Eduardo Custodio v. Cecilia Marianela Torres Samil
2016 U.S. App. LEXIS 21517
8th Cir.2016Background
- Parents are Peruvian citizens; mother Torres brought sons M. and G. to St. Louis in Feb 2014 with Peruvian court permission to return by Mar 24, 2014; she did not return them.
- Peruvian courts denied extension and since April 2015 issued multiple orders directing return; children have lived in St. Louis with Torres, her husband (U.S. citizen), and a baby brother.
- Father Custodio filed a Hague/ICARA petition (July 28, 2015) seeking prompt return; district court held a three-day evidentiary hearing with both boys testifying and Torres pro se.
- District court assumed a prima facie Hague case but denied return based on the Article 13 “mature child” affirmative defense for G.; M. turned 16 during the case.
- Custodio appealed, challenging mootness as to M., the district court’s mature-child finding for G., and whether the district court abused its discretion in refusing return.
Issues
| Issue | Plaintiff's Argument (Custodio) | Defendant's Argument (Torres) | Held |
|---|---|---|---|
| Mootness as to M. (age 16) | Convention should apply if child was under 16 at removal; otherwise delay would be incentivized | Convention ceases to apply when child reaches 16, even during proceedings | Affirmed moot as to M.: Convention ceases at 16 (appeal dismissed as to M.) |
| Standard of review for child’s objection | De novo review; objection is mixed question of law and fact | Clear-error review; credibility and demeanor findings are factual | Clear-error review applies to whether child objected |
| Scope of mature-child defense (may child base objection on custody-related reasons?) | Child’s custody-based objections are improper because they require deciding custody | Child’s views can be conclusive even if based on custody concerns; Convention contemplates mature child’s own assessment | District court may consider custody-relevant objections; not required to segregate them |
| Abuse of discretion in refusing return despite defense | Refusal rewards wrongful retention, undermines Peruvian custody orders and Convention’s deterrent purpose | Court may defer to mature child’s views; discretion to decline return remains | No abuse of discretion: district court reasonably credited G.’s sincere objections and exercised permissible discretion |
Key Cases Cited
- Rydder v. Rydder, 49 F.3d 369 (8th Cir.) (explains Hague Convention return framework)

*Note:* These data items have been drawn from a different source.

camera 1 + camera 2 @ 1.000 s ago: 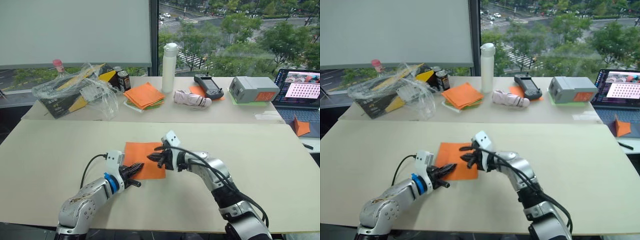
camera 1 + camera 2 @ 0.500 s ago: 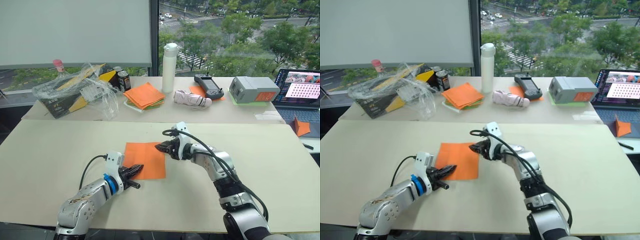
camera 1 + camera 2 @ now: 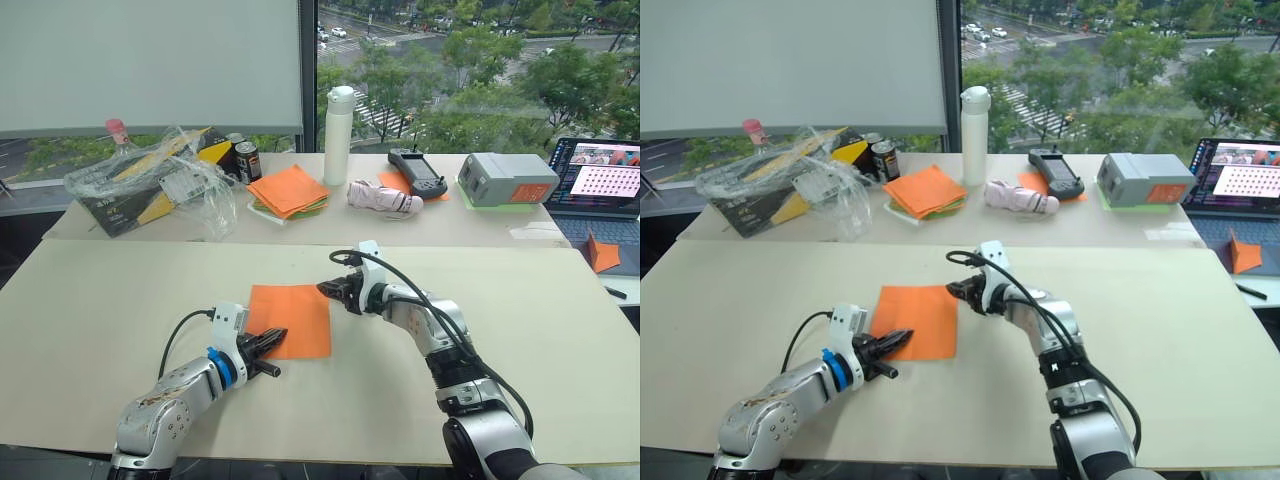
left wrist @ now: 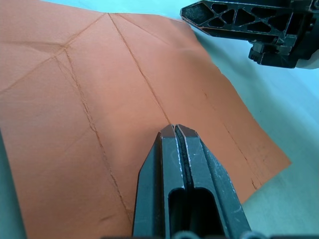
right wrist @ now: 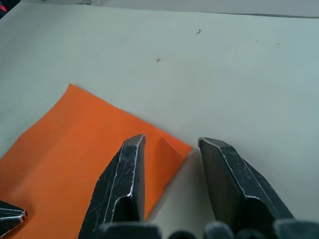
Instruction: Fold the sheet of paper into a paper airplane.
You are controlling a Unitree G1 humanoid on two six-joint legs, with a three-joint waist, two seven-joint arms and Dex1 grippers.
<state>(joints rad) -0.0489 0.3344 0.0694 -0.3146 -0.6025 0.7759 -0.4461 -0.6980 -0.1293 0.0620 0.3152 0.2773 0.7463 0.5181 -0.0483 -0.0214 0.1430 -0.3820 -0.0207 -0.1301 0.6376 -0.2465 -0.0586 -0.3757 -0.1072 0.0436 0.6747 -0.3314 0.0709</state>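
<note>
paper (image 3: 290,320) is lying flat on the near table (image 3: 90,300), about mid-width and a bit toward the left edge, old crease lines all over it but nothing actually folded, so no airplane yet. what changed over the last second: the right gripper (image 5: 169,149) was sitting over the middle of the sheet and has pulled back to the far right corner, and now its fingers are spread open a bit and straddle that corner, one over the paper, one over bare table, holding nothing. the corner looks slightly lifted. left gripper (image 4: 174,130) hasn't budged, fingers pressed together with the tips down on the near part of the sheet on a crease, pinning it rather than gripping. my guess is it's lining up to pinch that corner and fold it over, so we're right at the start.
</note>
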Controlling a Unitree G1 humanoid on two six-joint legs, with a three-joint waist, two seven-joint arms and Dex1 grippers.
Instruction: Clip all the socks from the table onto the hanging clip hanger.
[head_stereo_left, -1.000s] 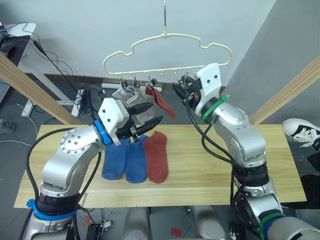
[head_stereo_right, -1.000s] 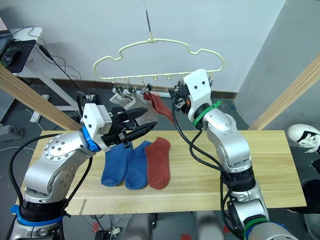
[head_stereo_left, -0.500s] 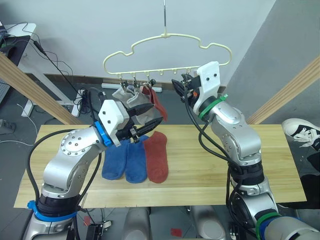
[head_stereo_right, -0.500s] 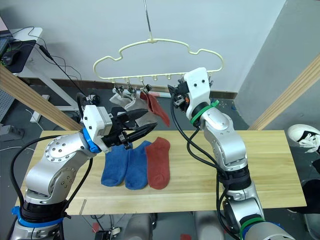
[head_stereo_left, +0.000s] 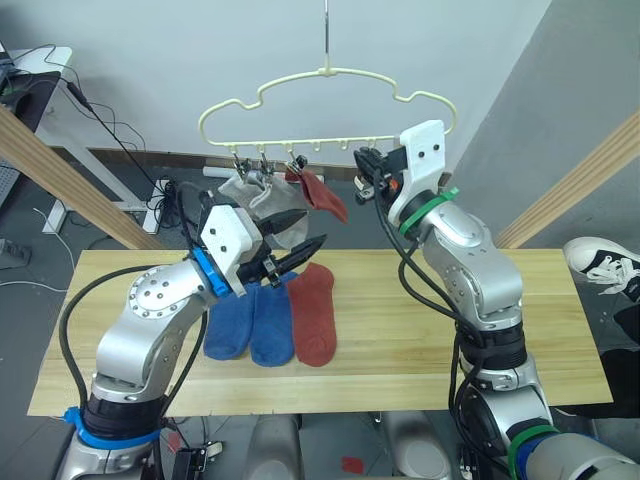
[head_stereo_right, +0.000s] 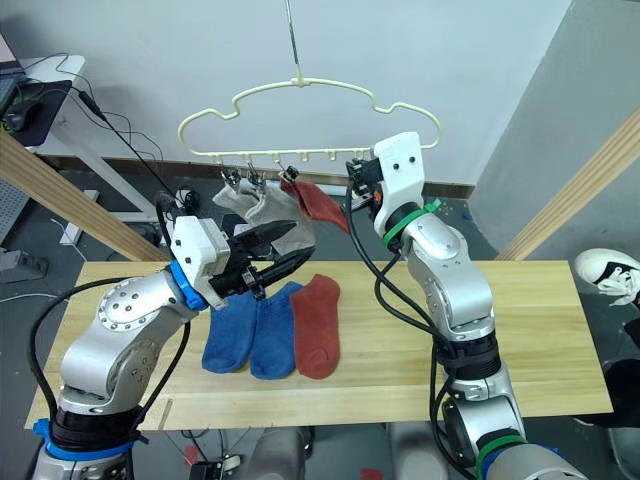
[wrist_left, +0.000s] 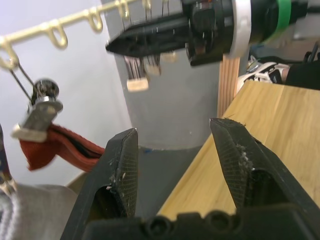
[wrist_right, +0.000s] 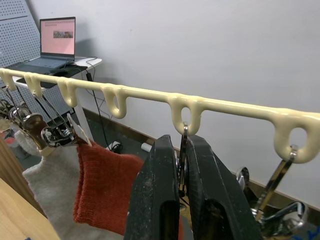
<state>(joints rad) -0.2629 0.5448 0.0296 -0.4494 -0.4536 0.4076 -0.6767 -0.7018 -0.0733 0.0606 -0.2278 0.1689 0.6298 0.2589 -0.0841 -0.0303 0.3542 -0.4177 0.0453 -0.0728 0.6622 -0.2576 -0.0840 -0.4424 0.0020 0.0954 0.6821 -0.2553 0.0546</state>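
Right gripper (wrist_right: 181, 200) clenched on a metal clip (wrist_right: 183, 150) of the clip hanger (head_stereo_left: 330, 75); left gripper (head_stereo_left: 297, 240) released, above the table (head_stereo_left: 420, 330). Two blue socks (head_stereo_left: 250, 322) and one rust red sock (head_stereo_left: 312, 313) lie there. Grey wall behind.

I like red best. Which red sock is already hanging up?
The rust red sock clipped under the clip hanger, beside the grey socks. The other rust red sock lies flat on the table.
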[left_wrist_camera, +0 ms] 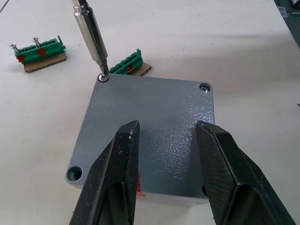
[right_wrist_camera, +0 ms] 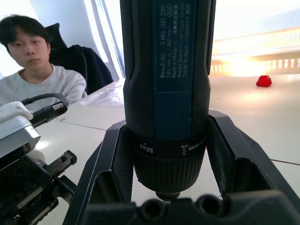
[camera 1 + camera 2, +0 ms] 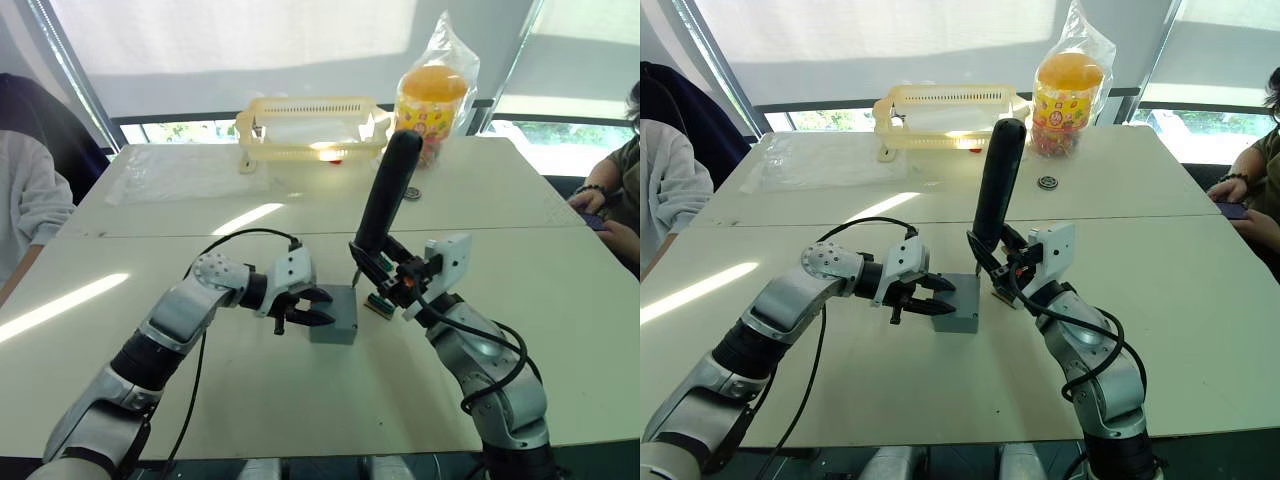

- Barzilay v. Barzilay, 536 F.3d 844 (8th Cir. 2008) (distinguishes custody merits from Convention return proceedings)
- Blondin v. Dubois, 238 F.3d 153 (2d Cir. 2001) (gives deference to trial court’s child-interview credibility findings)
- de Silva v. Pitts, 481 F.3d 1279 (10th Cir. 2007) (discusses weighing mature child’s views and deference to trial court)
- Tsai-Yi Yang v. Fu-Chiang Tsui, 499 F.3d 259 (3d Cir. 2007) (explains stricter standard when child’s wishes are sole basis for refusal)
- Rodriguez v. Yanez, 817 F.3d 466 (5th Cir. 2016) (holds mature child’s custody-based objections may still be conclusive)
- Abbott v. Abbott, 560 U.S. 1 (2010) (Executive Branch treaty interpretations receive substantial deference)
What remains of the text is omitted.